The White House is preparing a national climate strategy that will outline how President Biden plans to meet his ambitious goals on global warming, a senior administration official said yesterday.
The policy road map will “lay out the key specifics around the range of tools we have for us to actually hit” Biden’s pledge to cut U.S. greenhouse gas emissions between 50 and 52 percent below 2005 levels by 2030, the official said on a call with reporters.
“There are multiple ways for us to get there,” the official added. “And the national climate strategy will lay out the range of opportunities for us and show the durability of our target.”

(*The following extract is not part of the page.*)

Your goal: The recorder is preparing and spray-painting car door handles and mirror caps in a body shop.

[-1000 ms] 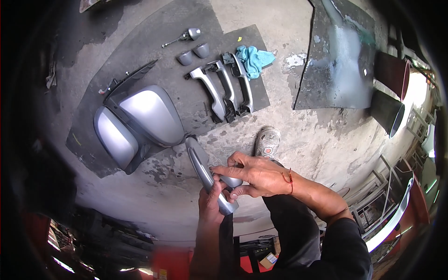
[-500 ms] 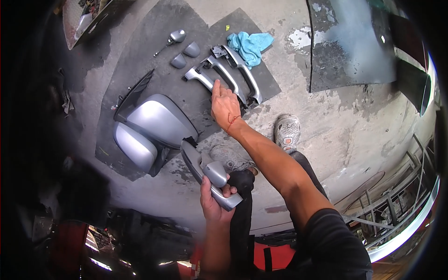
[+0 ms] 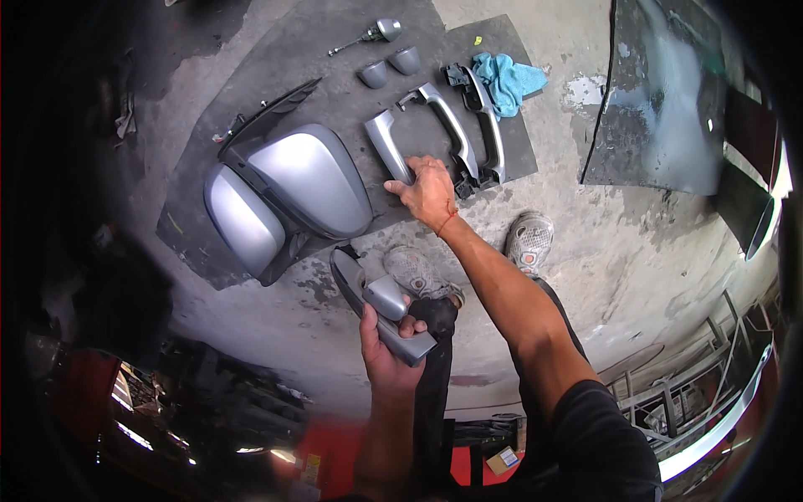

The administration insists that it has alternative pathways to meet Biden’s climate pledge even without substantial new action by Congress — like the Clean Electricity Performance Program, a $150 billion effort to decarbonize the power grid that was recently dropped from the Democrats’ budget reconciliation package.
But independent analyses show that cutting U.S. emissions in half without new laws would require a sweeping regulatory agenda and substantial action by states.
A recent report by the Rhodium Group, for example, found that if Democrats managed to pass a scaled-back version of the climate and social spending bill now before Congress that would include tax incentives for green energy and electric vehicles, Biden’s target would require new action by states and a host of new carbon rules for sectors that have yet to be regulated. They include chemical factories, liquefied natural gas terminals and petroleum refineries.
Rules for power plant emissions would need to be tougher than their Obama-era predecessors and would include eventual mandates for partial carbon capture and sequestration even for the existing fleet, the analysis found.
Administration officials did not say how the climate strategy would demonstrate “the durability of our target,” or whether it would include new announcements on EPA regulation. And they batted away questions by reporters about the state of negotiations on Capitol Hill, or how the administration would respond if Biden’s climate agenda stalls before world leaders gather in Glasgow, Scotland, next week.
One official noted that Obama-era emissions targets for 2020 and 2025 either have been met or are within reach even without solid federal climate policy over the last four years.
“The United States maybe wasn’t propelled by Washington, but in communities all across the country, the mayors from Phoenix to Pittsburgh, governors around the country have been dragging us forward, and the president is harnessing that momentum,” said the official.